Seolah terlupa bak tertelan badai kisah demi kisah, kini menguat lagi dengan sepak terjangnya mau jadi ketum beringin. Lagi-lagi kisah yang terdengar, catut lama itu dipakai lagi, katanya presiden dukung dia. Ini sih bukan maling, masih bisa dipahami, cuma etis, dan kepantasan itu ada pada ranah diri sendiri, kalau merasa tidak bersalah, ranah moral ya tidak bisa jalan. Mencatut berkaitan dengan perilaku kriminal saja aman, dia pikir toh hanya klaim soal dukungan gak soal. Maling dengan atas nama uang gede saja gak dilanjut ya soal dukungan dinilai wajar dan tidak jadi masalah.
Perilaku yang sangat tidak pantas terus berlanjut, berjumpa dan bertemu dengan calon pemilih yang terlarang pun bisa baginya, dan lagi-lagi aman, terus lanjut, tanpa adanya sanksi yang diterima, dinilai, tidak masalah. Dan ya lagi-lagi ranah etis, dan kalau dilanggar tanpa pelanggar itu tahu malu, ya lanjut saja.

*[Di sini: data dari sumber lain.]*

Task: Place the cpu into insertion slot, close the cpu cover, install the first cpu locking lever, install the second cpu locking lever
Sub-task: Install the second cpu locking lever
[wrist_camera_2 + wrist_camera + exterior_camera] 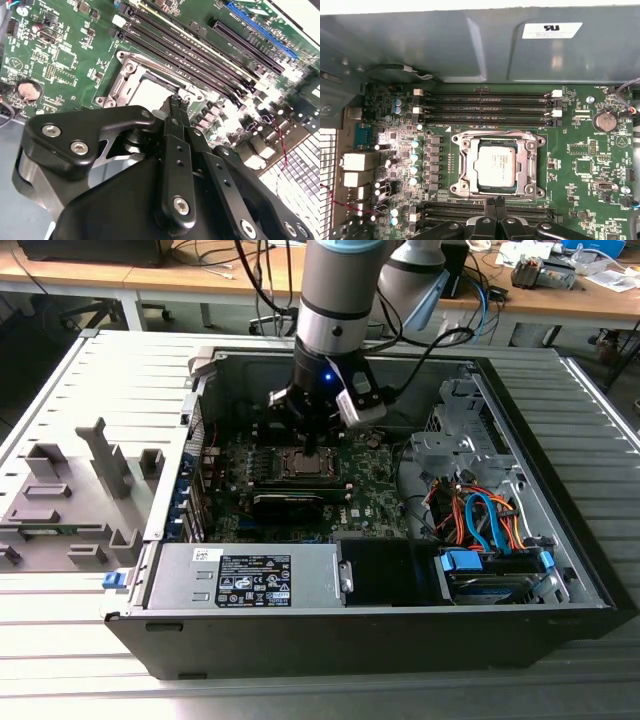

Secara ideal, Golkar sangat rugi dengan model Setnov yang memimpin. Susah bergerak dan banyak hambatan bagi dia untuk bertindak, paling-paling hanya iya-iya saja di dewan, yang penting kepentingan dia dan Ical aman, itu saja yang ada di benak mereka berdua. Soal pemilih, soal partai, apalagi soal rakyat, mana ada pertimbangan bagi mereka. Pemerintah juga untung kalau ketum dipegang Dasamuka tukang catut, gampang dikendalikan, macam-macam, jagung kirim surat, pasti akan panas dingin. Gampang bagi pemerintah kendalikan Beringin tua ini.
Apa yang akan terjadi adalah Golkar yang makin jelas sebagai milik pribadi beberapa petinggi selama ini yang menggukannya untuk kepentingan sendiri, melindungi kasus dan usahanya saja. Negara dikadali, dan meskipun tidak separah ketika menjadi ketua sesgab, merajalela dengan segala tingkahnya. Sekarang mereka jadi lambang pohon kering yang besar namun tidak berdaya, dan hanya mengekor ke mana angin berhembus.
Menunggu kapan angin besar menumbangkannya dengan membawa para penguasanya masuk ke kubangan yang mereka gali selama ini. Jangan-jangan ini yang akan memutuskan kepala Dasamuka yang tinggal satu itu.